The halfback experienced no such issues after shifting to Ulster in 2005, playing 16 matches in his debut season to help the Irish province win the Pro12. The following four years were equally productive, with Boss making 108 appearances in total before transferring to domestic rivals Leinster, where he would rack up another century of caps.
And those seasons were even more triumphant, as Boss became part of the side who won consecutive Heineken Cups in 2013 and 2014. His successes - and his Irish grandmother - saw him win 22 caps for the national side.
2. Riki Flutey
The versatile Riki Flutey spent four seasons at the Hurricanes before, having made only three starts in 2005, deciding to head for pastures new. His first year at London Irish proved that a fruitful call, as Flutey started in the Challenge Cup final defeat to Gloucester.
He then moved to Wasps and, once again, the switch quickly paid off. Not only did Flutey lift the 2008 Premiership title - filling in at fly-half in place of the injured Danny Cipriani in the final victory against Leicester - but he also claimed the players' player of the year prize at the RPA awards.
Flutey became eligible for England that year, made his debut against the Pacific Islanders at Twickenham and eventually won 14 caps for his adopted country.
His switch was such a success that Flutey earned a place on the 2009 Lions tour to South Africa, starting at second five in the third-test victory over the Springboks.
1. Nick Evans
Nick Evans is the poster-child for New Zealanders packing their bags and heading on a thoroughly rewarding OE.
The first five excelled in domestic rugby, won 16 caps for the All Blacks and featured at the 2007 World Cup. But he also saw the No 10 jersey securely stowed away in Dan Carter's locker and in 2008 made what proved to be the inspired choice of signing for English club Harlequins, embarking on one of the great offshore careers.

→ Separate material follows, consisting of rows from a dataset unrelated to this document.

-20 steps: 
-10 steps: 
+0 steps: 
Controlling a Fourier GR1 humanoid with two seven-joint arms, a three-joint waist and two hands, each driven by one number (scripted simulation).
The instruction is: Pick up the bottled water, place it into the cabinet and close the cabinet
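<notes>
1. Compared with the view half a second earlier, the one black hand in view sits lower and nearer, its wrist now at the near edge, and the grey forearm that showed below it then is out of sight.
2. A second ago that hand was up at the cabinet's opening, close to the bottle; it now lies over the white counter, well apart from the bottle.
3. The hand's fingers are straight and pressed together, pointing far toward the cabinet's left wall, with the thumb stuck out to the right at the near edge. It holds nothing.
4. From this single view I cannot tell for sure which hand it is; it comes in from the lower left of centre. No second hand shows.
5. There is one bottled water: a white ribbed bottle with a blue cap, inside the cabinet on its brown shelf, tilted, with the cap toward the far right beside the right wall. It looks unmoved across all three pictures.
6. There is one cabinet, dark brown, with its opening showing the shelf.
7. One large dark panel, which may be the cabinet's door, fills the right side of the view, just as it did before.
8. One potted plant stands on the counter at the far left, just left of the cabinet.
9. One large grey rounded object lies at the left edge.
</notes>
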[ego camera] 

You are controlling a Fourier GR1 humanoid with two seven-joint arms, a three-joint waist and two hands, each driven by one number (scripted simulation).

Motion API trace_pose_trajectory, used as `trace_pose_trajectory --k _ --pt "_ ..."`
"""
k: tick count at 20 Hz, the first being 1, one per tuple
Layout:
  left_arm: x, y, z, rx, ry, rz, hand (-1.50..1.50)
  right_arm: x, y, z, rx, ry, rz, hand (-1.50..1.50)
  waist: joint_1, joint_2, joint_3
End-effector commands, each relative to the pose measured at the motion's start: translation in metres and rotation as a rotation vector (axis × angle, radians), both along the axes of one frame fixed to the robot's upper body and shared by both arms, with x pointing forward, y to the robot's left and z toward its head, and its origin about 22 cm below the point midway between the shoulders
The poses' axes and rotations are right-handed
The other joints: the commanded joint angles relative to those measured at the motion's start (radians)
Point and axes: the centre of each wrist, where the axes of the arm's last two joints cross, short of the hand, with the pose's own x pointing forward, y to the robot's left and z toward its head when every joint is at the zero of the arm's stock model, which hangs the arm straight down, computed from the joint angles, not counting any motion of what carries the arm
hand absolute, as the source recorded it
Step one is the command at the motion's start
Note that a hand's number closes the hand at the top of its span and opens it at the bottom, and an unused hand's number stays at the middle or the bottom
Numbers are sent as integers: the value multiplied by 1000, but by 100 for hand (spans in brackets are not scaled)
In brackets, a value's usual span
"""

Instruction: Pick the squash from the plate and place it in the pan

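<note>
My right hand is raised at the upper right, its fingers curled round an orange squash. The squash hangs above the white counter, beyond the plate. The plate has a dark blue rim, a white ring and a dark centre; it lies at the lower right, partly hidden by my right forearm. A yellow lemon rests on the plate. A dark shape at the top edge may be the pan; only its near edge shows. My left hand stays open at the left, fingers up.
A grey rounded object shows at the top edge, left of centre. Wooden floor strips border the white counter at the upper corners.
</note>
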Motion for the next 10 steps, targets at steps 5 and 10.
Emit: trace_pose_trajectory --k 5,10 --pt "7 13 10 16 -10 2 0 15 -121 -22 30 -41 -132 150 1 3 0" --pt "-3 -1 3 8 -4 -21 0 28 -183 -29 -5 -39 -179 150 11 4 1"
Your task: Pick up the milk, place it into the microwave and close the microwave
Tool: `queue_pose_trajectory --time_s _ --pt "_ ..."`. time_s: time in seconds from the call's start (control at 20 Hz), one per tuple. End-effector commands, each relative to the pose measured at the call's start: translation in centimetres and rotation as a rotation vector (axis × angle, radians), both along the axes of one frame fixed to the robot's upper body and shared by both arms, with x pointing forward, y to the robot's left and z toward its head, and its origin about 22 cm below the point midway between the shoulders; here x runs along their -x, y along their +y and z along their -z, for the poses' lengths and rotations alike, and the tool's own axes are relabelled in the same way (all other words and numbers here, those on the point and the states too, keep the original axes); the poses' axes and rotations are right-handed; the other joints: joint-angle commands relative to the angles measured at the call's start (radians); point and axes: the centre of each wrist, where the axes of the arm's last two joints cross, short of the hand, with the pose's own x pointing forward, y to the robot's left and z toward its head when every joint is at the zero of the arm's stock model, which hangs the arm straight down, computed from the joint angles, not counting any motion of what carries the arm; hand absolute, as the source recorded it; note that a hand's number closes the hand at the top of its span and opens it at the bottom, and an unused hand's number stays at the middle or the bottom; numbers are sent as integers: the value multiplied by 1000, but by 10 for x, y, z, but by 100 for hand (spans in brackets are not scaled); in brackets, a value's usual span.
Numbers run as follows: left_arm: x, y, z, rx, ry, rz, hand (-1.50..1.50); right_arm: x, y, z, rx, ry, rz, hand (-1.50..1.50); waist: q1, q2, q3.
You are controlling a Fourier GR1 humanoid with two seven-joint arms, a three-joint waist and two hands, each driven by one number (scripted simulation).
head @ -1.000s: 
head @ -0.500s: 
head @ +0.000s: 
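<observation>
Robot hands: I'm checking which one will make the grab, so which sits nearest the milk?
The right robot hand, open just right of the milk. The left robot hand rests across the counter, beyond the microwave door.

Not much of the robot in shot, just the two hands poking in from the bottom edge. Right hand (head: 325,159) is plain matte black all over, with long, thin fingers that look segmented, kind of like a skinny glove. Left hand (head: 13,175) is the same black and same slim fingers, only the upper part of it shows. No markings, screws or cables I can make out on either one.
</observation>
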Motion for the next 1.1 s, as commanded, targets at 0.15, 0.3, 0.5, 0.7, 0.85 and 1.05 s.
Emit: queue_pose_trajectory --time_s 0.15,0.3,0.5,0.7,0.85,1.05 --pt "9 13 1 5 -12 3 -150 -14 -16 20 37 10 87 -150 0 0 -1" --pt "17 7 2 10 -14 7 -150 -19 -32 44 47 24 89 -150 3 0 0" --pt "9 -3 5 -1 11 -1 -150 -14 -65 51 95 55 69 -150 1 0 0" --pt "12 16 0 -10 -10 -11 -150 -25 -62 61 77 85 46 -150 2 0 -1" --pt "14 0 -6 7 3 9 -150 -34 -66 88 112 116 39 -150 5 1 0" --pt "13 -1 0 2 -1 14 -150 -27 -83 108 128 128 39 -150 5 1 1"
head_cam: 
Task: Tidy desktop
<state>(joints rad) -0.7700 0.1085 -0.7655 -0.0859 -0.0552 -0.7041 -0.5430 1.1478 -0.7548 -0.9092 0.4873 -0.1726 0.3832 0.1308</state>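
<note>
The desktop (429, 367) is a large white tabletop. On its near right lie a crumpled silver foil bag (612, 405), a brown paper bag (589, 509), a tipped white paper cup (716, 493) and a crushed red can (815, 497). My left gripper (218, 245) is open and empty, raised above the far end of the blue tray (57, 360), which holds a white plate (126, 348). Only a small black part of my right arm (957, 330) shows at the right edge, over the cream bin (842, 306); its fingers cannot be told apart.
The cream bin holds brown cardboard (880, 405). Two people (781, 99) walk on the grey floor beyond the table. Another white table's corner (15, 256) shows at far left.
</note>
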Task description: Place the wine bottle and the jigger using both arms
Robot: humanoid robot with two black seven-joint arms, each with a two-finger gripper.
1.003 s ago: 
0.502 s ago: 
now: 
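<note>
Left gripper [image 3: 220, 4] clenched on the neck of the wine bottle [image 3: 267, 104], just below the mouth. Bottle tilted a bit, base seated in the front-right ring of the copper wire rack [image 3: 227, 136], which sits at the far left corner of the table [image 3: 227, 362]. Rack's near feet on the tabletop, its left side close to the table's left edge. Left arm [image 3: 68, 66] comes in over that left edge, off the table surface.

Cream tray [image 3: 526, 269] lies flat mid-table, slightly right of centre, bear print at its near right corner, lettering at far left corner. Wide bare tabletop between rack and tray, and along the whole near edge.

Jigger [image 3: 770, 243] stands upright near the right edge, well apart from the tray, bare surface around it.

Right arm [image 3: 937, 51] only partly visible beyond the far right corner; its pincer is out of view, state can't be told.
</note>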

Evans spent nine years at the Stoop, made 208 senior appearances and amassed a Quins-record 2249 points. Included in that haul was the last-gasp sideline conversion he landed in Harlequins' 19-18 Challenge Cup final victory over Stade Francais in 2011, and the 20 points he kicked in the 30-23 Premiership final victory against Leicester in 2012 - helping his adopted club claim their first English title.
The Rugby Players Association players' player of the year in 2012, Evans was eulogised by Harlequins director of rugby John Kingston when he retired in 2017: "The word 'legendary' is really over-used within the modern sporting world," Kingston said, "but in the case of Nick Evans and his playing career at Harlequins, it is the perfect description."